The Bathtub Election

Like New Yorkers, habaneros worry about their water supply. Long a perplexing problem because of Havana's never-ceasing growth and the difficulties of piping it into town, the shortage of water led Mayor Fernandez Supervielle to suicide three years ago. His successor Nicolas Castellanos, former president of the city council, refused to despair. Energetically he built up the city's reservoirs. Last week a grateful citizenry elected Castellanos mayor in his own right.

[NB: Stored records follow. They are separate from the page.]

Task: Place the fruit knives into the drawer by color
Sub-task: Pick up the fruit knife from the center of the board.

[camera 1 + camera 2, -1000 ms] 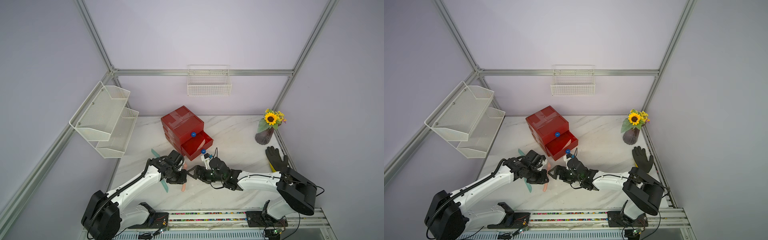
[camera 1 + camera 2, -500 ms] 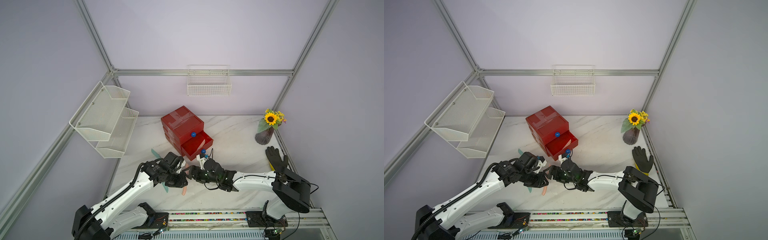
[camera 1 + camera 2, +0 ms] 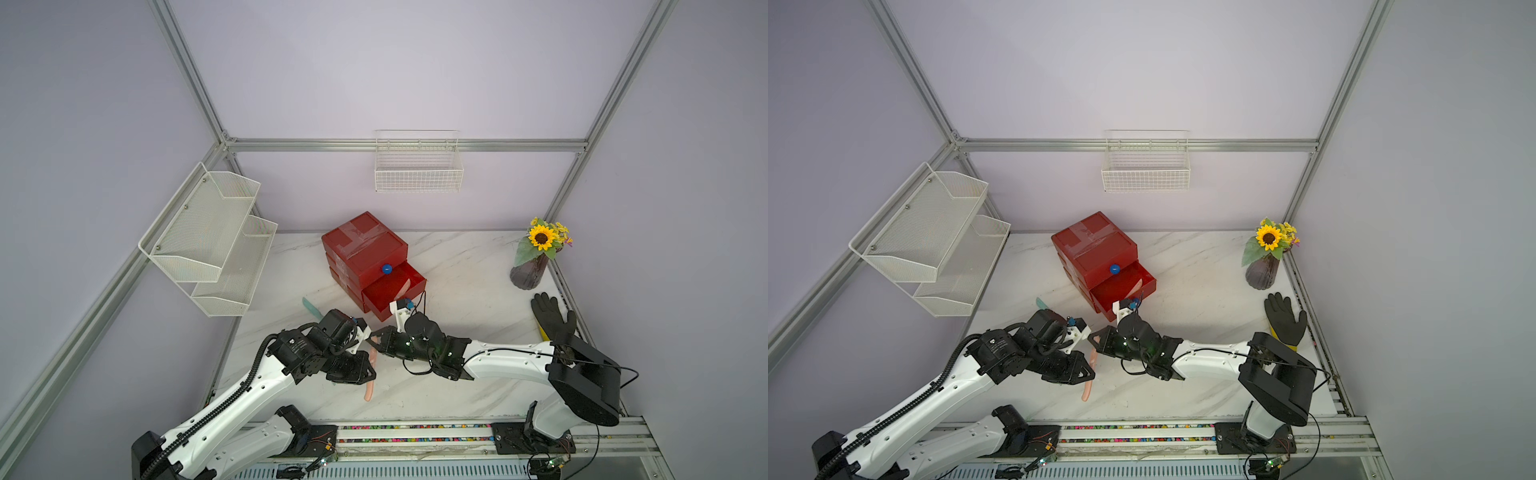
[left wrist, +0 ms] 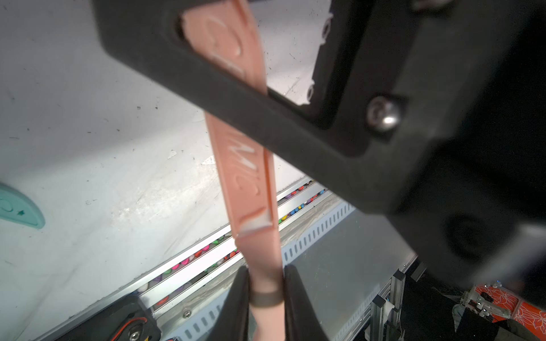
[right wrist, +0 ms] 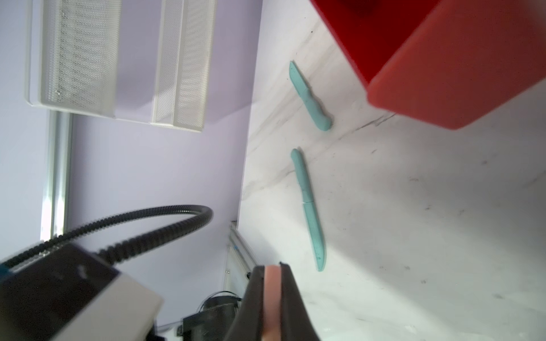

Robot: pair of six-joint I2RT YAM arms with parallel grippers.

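Salmon-pink fruit knife (image 4: 245, 177) spans the gap over the desk (image 3: 457, 270), the left hand (image 4: 266, 295) and right hand (image 5: 271, 283) each clamped tight on one end, apparently handing it over toward the open red drawer (image 3: 395, 286) just beyond.

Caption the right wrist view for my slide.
Right gripper shut on a salmon pink knife over the marble table, with two teal knives lying near the red drawer cabinet.
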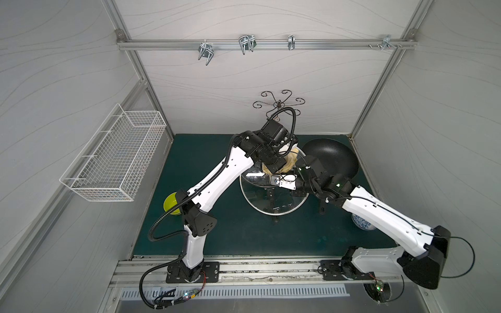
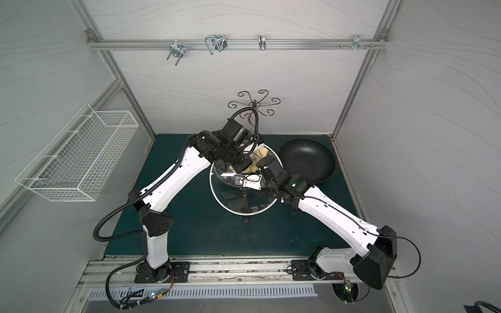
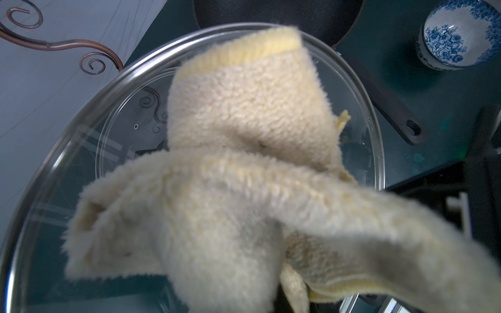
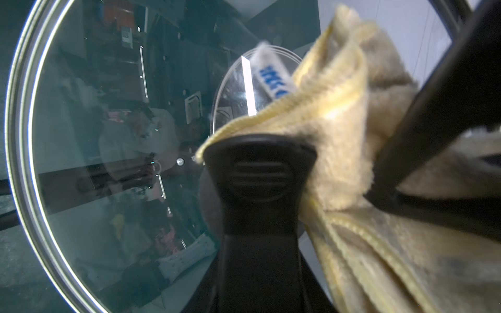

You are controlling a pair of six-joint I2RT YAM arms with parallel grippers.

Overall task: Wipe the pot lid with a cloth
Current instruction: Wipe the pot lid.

A handsome former truck driver who looks like Tyrone Power, Castellanos had put on a dashing personal campaign. He and his pretty wife Laudelina buzzed through town in a fishtail Cadillac, reminded everyone how his administration had filled the city's bathtubs. In downtown Havana, citizens came to gaze admiringly at an election propaganda waterfall spurting brightly over an aluminum sheet. At week's end unofficial tallies showed 171,828 votes for Castellanos to 119,555 for his opponent, merry Antonio Prio Socarras, the Autentico (government) party's candidate, brother of Cuba's President Carlos Prio and the odds-on favorite of smart political dopesters.

On election eve one big-time bettor offered $100,000 to $50,000 that Antonio Prio would win. Confident President Carlos Prio counseled brother Antonio: "You do your best, and when the time comes, I'll give the final push." But a last-minute speech by the President was not enough.

Though the Havana mayoralty was the election's juiciest plum, and therefore a sharp setback for the Prio brothers' machine, their Autentico party cleaned up in the provinces. They won a majority of 66 congressional seats, elected more than 100 of the island's 126 new mayors.

Castellanos had fought the Autenticos with one of the strangest political alliances in the republic's history. Behind him were right-wing Republicans, former Dictator Fulgencio Batista, ex-President Grau San Martin (who is Batista's pet hate) and Cuba's small (140,000 members) Communist Party (Popular Socialist Party). The comrades made the most of the coalition victory. Crowed their daily, Hoy: "We salute the overwhelming victory of national significance of our candidate . . ."

Mayor Castellanos made it clear to everybody that bath water and not ideology had carried him into office. "My only obligation is to the people of Cuba, and especially to habaneros" he proclaimed. "I will now complete my promise to give Havana all the water it needs."